Trade-off Between Dependence and Complexity for Nonparametric Learning -- an Empirical Process Approach

Empirical process theory for i.i.d. observations has emerged as a ubiquitous tool for understanding the generalization properties of various statistical problems. However, in many applications where the data exhibit temporal dependencies (e.g., in finance, medical imaging, weather forecasting etc.), the corresponding empirical processes are much less understood. Motivated by this observation, we present a general bound on the expected supremum of empirical processes under standard $\beta/\rho$-mixing assumptions. Unlike most prior work, our results cover both the long and the short-range regimes of dependence. Our main result shows that a non-trivial trade-off between the complexity of the underlying function class and the dependence among the observations characterizes the learning rate in a large class of nonparametric problems. This trade-off reveals a new phenomenon, namely that even under long-range dependence, it is possible to attain the same rates as in the i.i.d. setting, provided the underlying function class is complex enough. We demonstrate the practical implications of our findings by analyzing various statistical estimators in both fixed and growing dimensions. Our main examples include a comprehensive case study of generalization error bounds in nonparametric regression over smoothness classes in fixed as well as growing dimension using neural nets, shape-restricted multivariate convex regression, estimating the optimal transport (Wasserstein) distance between two probability distributions, and classification under the Mammen-Tsybakov margin condition -- all under appropriate mixing assumptions. In the process, we also develop bounds on $L_r$ ($1\le r\le 2$)-localized empirical processes with dependent observations, which we then leverage to get faster rates for (a) tuning-free adaptation, and (b) set-structured learning problems.

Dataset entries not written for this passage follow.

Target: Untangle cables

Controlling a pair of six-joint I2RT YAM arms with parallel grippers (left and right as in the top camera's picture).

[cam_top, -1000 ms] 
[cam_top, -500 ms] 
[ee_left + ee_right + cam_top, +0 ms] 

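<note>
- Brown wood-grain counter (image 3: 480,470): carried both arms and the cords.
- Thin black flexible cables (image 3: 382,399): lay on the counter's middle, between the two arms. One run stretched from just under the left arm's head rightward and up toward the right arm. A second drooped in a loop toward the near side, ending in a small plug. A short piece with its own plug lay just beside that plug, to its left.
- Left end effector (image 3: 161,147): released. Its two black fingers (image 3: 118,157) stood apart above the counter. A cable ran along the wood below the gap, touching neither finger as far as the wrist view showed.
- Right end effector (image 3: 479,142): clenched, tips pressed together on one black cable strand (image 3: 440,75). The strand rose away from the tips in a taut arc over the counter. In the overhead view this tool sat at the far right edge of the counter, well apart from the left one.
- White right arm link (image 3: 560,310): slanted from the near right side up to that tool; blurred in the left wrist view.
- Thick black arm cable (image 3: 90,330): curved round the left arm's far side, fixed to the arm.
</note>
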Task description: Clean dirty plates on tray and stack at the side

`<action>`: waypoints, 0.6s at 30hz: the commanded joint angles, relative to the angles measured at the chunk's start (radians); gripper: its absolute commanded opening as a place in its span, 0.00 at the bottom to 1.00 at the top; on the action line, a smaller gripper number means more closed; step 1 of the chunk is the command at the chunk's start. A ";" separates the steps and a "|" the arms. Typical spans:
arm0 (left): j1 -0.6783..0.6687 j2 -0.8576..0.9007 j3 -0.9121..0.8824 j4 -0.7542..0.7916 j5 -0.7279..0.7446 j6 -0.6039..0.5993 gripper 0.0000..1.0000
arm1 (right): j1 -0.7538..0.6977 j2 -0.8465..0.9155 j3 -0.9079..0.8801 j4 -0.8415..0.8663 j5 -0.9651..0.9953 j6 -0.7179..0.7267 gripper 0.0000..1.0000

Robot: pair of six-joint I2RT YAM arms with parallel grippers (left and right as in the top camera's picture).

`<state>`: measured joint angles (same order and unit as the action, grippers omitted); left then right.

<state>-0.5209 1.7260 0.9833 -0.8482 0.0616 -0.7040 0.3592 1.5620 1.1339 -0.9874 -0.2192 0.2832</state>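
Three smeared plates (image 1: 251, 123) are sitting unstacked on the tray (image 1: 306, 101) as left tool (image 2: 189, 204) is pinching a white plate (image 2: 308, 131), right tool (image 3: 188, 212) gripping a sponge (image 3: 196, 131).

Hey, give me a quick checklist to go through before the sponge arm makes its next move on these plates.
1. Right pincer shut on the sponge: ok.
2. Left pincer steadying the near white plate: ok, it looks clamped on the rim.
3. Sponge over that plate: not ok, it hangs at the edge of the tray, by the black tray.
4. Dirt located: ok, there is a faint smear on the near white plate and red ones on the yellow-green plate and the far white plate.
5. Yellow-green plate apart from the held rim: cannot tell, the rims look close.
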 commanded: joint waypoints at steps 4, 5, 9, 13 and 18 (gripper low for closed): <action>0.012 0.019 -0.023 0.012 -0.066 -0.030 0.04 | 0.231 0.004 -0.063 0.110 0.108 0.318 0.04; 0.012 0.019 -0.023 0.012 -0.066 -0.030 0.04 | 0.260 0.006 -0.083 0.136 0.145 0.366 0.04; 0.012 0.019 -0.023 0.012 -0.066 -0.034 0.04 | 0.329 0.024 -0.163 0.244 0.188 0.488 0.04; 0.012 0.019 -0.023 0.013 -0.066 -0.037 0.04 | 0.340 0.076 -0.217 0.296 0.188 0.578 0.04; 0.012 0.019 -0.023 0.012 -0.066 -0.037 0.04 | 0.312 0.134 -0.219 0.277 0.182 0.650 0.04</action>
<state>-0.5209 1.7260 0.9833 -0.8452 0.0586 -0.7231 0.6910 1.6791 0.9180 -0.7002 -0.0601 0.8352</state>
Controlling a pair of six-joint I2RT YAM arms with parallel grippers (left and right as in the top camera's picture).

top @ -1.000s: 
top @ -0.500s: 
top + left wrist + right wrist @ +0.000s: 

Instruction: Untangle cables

翻译：独立同分布观测数据的经验过程理论已成为理解各类统计问题泛化性质的普遍工具。然而在金融、医学影像、天气预报等许多数据呈现时间依赖性的应用场景中，相应经验过程的理解仍相当有限。受此启发，我们提出了标准β/ρ混合假设下经验过程期望上确界的一般性界。与大多数现有工作不同，我们的结果同时覆盖依赖性长程与短程两种场景。主要结果表明，在广泛非参数问题类别中，基础函数类的复杂度与观测数据间的依赖性之间存在非平凡权衡，这种权衡决定了学习速率。该权衡揭示了一个新现象：即使存在长程依赖性，只要基础函数类足够复杂，仍可能达到与独立同分布设置相同的学习速率。我们通过分析固定维度和增长维度下的各类统计估计器，展示了研究结果的实际意义。主要案例包括：使用神经网络的固定维度和增长维度光滑类非参数回归的泛化误差界综合分析、形状受限多元凸回归、两个概率分布间最优传输（Wasserstein）距离估计，以及Mammen-Tsybakov边界条件下的分类问题——所有分析均在适当的混合假设下进行。在此过程中，我们还发展了依赖观测数据Lr（1≤r≤2）局部化经验过程的界，并利用其获得（a）免调参自适应与（b）集合结构学习问题的更快收敛速率。